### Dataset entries

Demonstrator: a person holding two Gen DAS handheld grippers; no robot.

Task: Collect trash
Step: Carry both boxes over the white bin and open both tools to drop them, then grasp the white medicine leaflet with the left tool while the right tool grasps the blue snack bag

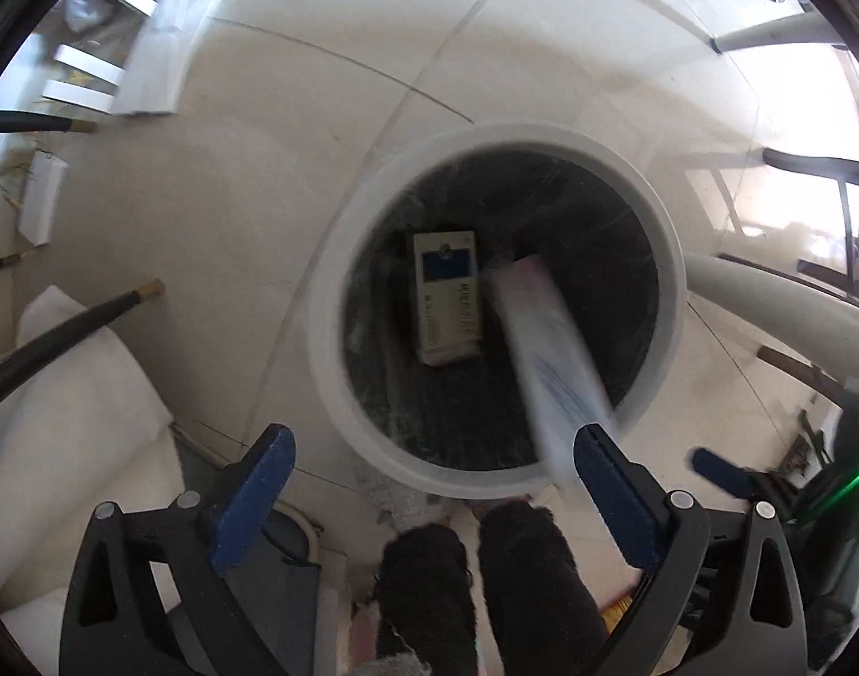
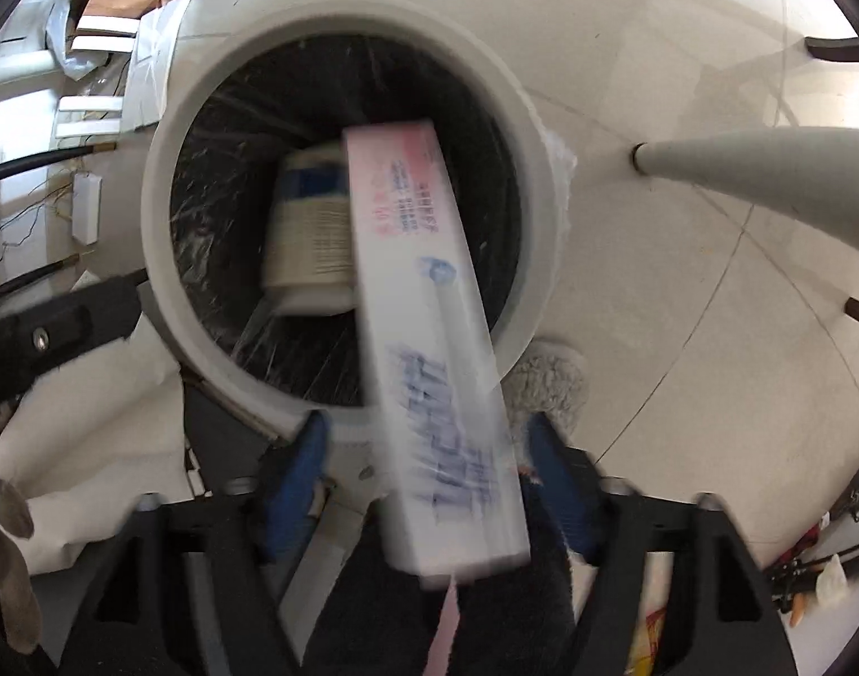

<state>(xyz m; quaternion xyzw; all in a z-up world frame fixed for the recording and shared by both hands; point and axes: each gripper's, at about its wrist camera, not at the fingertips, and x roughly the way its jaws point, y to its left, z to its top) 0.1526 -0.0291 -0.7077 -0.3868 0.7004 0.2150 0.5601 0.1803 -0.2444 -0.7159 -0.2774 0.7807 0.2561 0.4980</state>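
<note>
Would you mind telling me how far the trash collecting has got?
Done: a cream box lies inside the white bin. In hand: a long white box, blurred, sits between the open right gripper fingers over the bin. Left gripper is open, empty. Left: papers remain on the floor.

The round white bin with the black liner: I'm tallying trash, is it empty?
Not empty. A cream box with a blue patch lies at the round white bin's bottom.
</note>
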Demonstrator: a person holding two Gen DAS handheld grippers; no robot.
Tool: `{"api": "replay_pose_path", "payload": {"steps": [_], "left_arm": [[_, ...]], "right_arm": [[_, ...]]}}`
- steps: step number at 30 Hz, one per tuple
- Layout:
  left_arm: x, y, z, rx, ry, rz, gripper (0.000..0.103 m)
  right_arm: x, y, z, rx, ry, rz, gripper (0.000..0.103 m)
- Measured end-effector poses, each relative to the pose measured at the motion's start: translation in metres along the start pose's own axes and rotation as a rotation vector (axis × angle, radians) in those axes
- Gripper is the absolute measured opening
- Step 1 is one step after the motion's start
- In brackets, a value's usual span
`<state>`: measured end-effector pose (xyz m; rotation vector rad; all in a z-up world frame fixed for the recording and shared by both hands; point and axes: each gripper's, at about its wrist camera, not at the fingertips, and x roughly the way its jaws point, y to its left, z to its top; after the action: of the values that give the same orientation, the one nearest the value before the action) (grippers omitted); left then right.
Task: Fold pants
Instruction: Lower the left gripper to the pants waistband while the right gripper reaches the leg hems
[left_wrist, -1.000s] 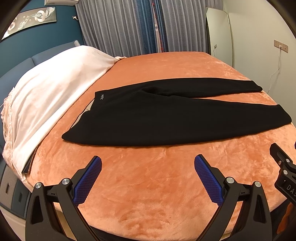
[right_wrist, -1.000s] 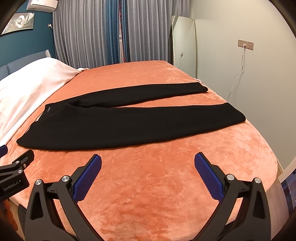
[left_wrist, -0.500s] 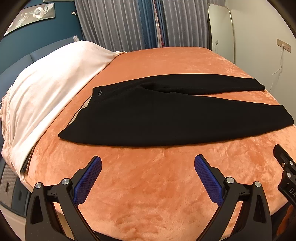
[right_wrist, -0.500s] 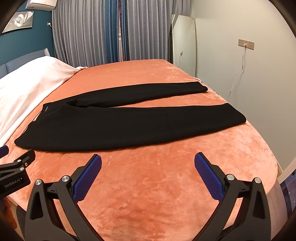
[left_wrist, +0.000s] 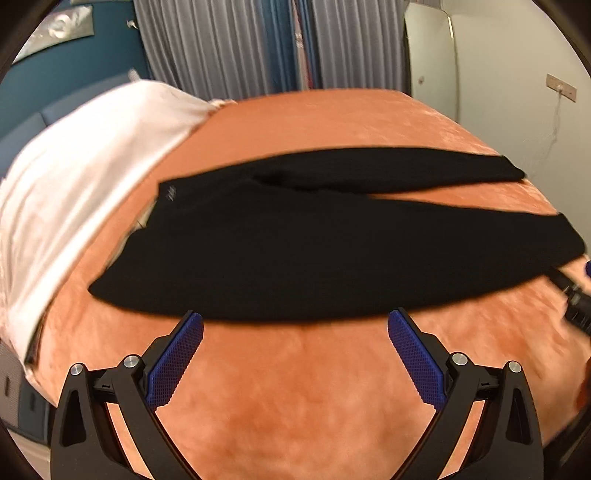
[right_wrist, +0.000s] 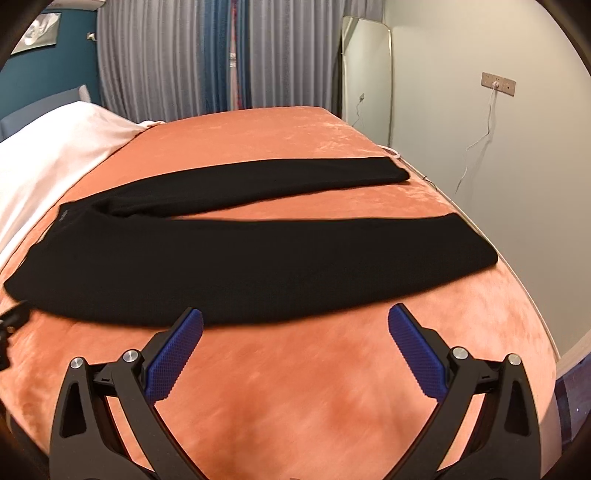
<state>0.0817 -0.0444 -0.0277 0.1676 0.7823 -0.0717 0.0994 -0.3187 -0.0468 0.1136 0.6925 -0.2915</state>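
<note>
left gripper (left_wrist: 294, 321) spread wide, blue pads (left_wrist: 173, 360) well apart, nothing between them. it hangs over the orange blanket (left_wrist: 295, 406) with its fingertips just at the near edge of the pants (left_wrist: 295, 251); whether they touch the cloth cannot be told, view is blurred.

right gripper (right_wrist: 294, 319) likewise spread wide, empty, blue pads (right_wrist: 417, 358) apart, fingertips at the near edge of the same garment (right_wrist: 166, 273), over the blanket (right_wrist: 295, 406).

pants: black, laid flat across the bed, lengthwise left to right. waistband end at the left, near the white pillow (left_wrist: 74, 177); a small pale logo near the top left corner of the waist. two legs run to the right and split in a narrow v, orange blanket showing between them. near leg is the wider-looking one and its cuff reaches close to the right edge of the bed; far leg lies beyond it, cuff near the far right edge.

in the left wrist view, part of the other gripper shows at the right border, beside the near cuff. in the right wrist view, a dark piece of the other gripper shows at the left border, beside the waist corner.

grey curtains (right_wrist: 184, 55) behind the bed, a tall mirror (right_wrist: 365, 74) against the pale wall, a wall socket (right_wrist: 498, 84) with a cord hanging down.
</note>
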Motion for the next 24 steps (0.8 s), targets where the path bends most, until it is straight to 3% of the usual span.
{"api": "replay_pose_path", "payload": {"steps": [6, 11, 17, 21, 24], "left_arm": [[0.029, 0.001, 0.025, -0.042, -0.022, -0.030, 0.098], [0.057, -0.009, 0.034, -0.043, 0.003, -0.039, 0.098], [0.092, -0.034, 0.042, 0.064, 0.092, 0.042, 0.098], [0.105, -0.041, 0.057, 0.070, 0.082, 0.012, 0.098], [0.108, -0.041, 0.068, 0.049, 0.076, -0.026, 0.098]], "right_arm": [[0.081, -0.071, 0.081, -0.049, -0.022, -0.078, 0.098], [0.145, -0.117, 0.132, -0.033, 0.011, -0.143, 0.098], [0.188, -0.140, 0.162, -0.018, 0.036, -0.109, 0.098], [0.225, -0.144, 0.186, -0.055, 0.074, -0.047, 0.098], [0.255, -0.159, 0.206, -0.004, 0.098, 0.015, 0.098]]}}
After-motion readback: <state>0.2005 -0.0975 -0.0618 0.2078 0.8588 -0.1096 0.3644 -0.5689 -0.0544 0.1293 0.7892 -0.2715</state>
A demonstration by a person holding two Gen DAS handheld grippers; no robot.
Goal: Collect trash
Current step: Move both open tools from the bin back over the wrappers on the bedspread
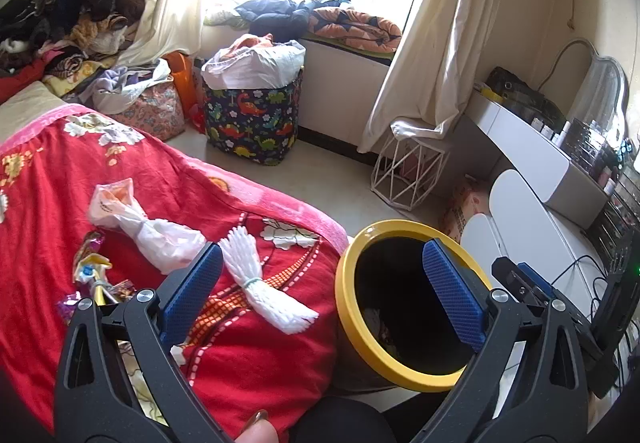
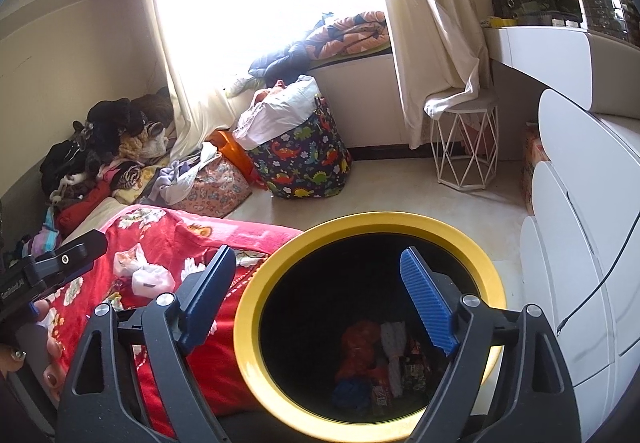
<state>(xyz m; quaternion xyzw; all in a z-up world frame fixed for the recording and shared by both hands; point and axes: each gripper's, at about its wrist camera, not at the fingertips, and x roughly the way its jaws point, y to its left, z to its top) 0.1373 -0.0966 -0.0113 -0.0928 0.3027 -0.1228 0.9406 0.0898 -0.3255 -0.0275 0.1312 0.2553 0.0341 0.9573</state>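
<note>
Sunlight pours through the window at twelve o'clock in both views, and the room is messy, with clothes piled in the far corner. We sit by a bed covered with a red flowered blanket (image 1: 132,203), and the trash we still have to pick up lies on it.

In the left wrist view, a white foam net sleeve tied in the middle with a band (image 1: 260,283) lies at about seven o'clock, just in front of our left gripper (image 1: 320,291). A knotted white plastic bag (image 1: 140,219) lies at about nine o'clock, a bit farther up the bed. Some shiny candy wrappers (image 1: 92,275) sit near the left finger, at eight o'clock.

The round black trash bin with a yellow rim (image 2: 372,323) stands on the floor right beside the bed, touching the blanket's edge. We think it is kept that close so each piece needs only a short trip. Deep inside it we can see some red, white and blue bits of trash (image 2: 380,359), so part of the job looks done.

Our right gripper (image 2: 316,303) hangs over the bin's mouth with its jaws wide and nothing between them. It looks like the spot for dropping things in. Our left gripper's jaws are wide too and hold nothing. It points at the bed's edge, so we guess the foam sleeve is the easy next grab.
</note>
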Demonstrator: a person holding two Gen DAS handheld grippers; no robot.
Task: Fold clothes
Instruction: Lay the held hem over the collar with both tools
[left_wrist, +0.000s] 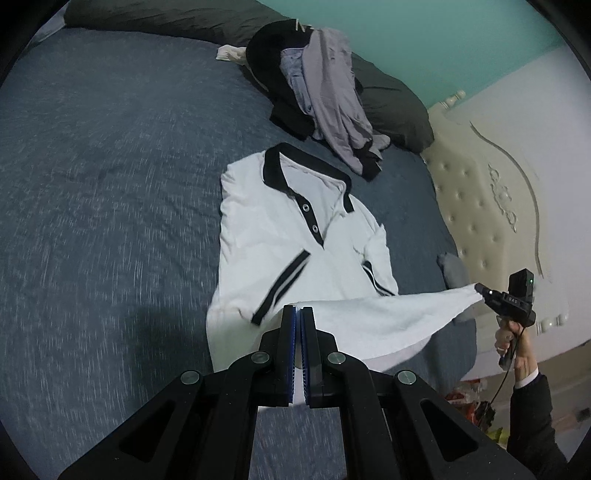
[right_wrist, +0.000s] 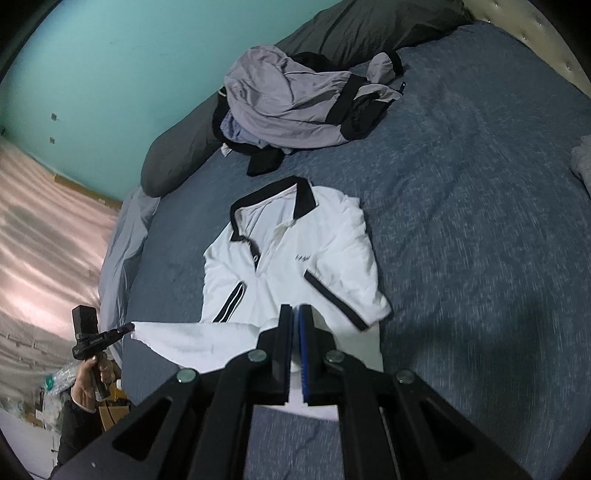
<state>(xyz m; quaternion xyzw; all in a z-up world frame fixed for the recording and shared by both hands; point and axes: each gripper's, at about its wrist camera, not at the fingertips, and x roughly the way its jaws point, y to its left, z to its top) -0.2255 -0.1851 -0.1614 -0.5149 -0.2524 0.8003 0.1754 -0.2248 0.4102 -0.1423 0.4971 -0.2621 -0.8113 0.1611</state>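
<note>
- Two grippers each pinch a corner of the hem of a white polo (left_wrist: 280, 236) that lies face up on a blue bed (left_wrist: 110, 184).
- Left gripper (left_wrist: 298, 314): jaws closed on the hem, white cloth showing between the blue pads. Right gripper (right_wrist: 294, 314): jaws closed on the other hem corner in the same way.
- The left wrist view alone shows the right gripper from outside, held by a hand (left_wrist: 508, 334) at the right edge, with the hem stretched taut between the two grippers. It also shows a cream tufted headboard (left_wrist: 476, 192) and a small white cloth (left_wrist: 231, 53) beyond the clothes pile.
- The right wrist view alone shows the left gripper from outside in the other hand (right_wrist: 92, 373), a pink striped surface (right_wrist: 48, 229) left of the bed, clutter low on the floor, and small dark lettering on the polo's chest.
- Both views show a pile (left_wrist: 325, 96) of grey and black clothes beyond the collar, resting partly on dark grey pillows (left_wrist: 391, 110) under a teal wall (left_wrist: 443, 37).
- No container shows in either view.
- The polo's long axis runs away from the grippers, black collar (left_wrist: 291, 170) at the far end toward the pile, hem lifted at the near end; both black-trimmed sleeves are folded in over the front.
</note>
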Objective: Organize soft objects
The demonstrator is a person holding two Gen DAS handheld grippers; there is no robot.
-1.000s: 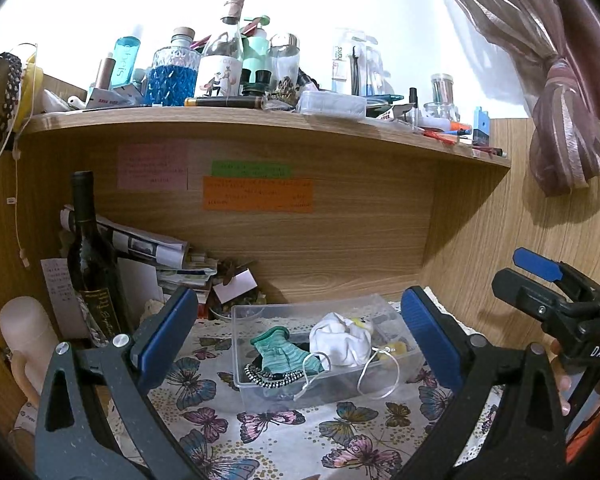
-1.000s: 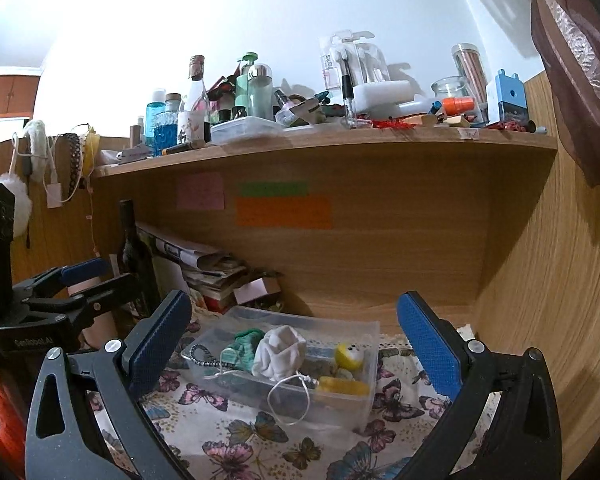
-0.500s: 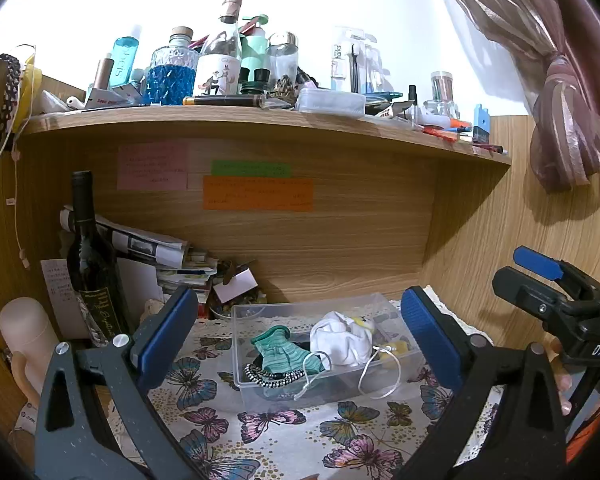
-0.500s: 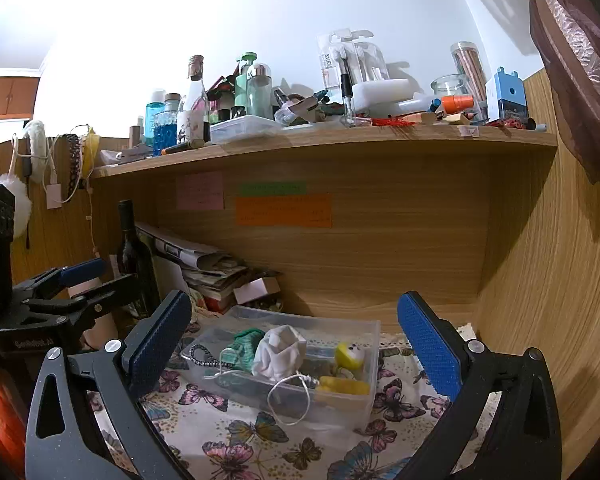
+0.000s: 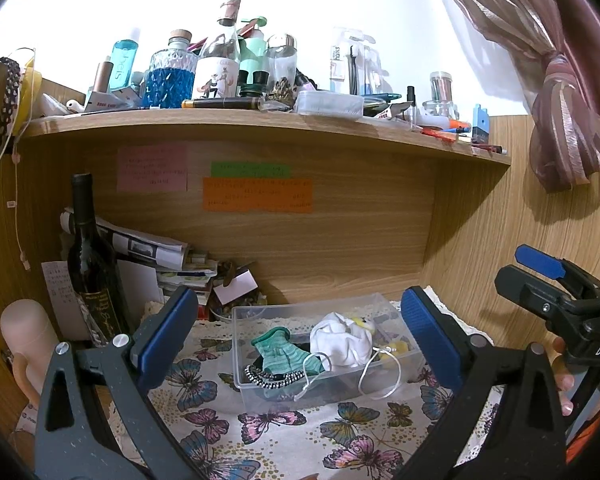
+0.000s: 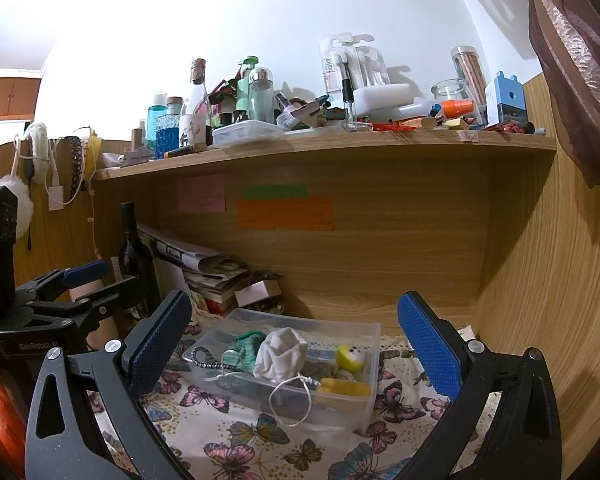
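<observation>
A clear plastic box stands on the butterfly cloth. In it lie a green striped sock, a white face mask with loops hanging over the rim, a dark beaded band and a yellow soft toy. My left gripper is open and empty, held back from the box. My right gripper is open and empty, also short of the box. Each gripper shows at the edge of the other's view.
A dark wine bottle and a stack of papers stand at the back left of the wooden alcove. A crowded shelf runs above. A wooden side wall closes the right; a curtain hangs there.
Almost nothing has changed. Both grippers stay open and hover in front of the box with only slight camera drift.
</observation>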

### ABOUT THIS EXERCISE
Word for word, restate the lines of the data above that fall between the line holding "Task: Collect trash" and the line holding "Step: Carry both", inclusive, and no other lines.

### RESULT OF THIS EXERCISE
Task: Collect trash
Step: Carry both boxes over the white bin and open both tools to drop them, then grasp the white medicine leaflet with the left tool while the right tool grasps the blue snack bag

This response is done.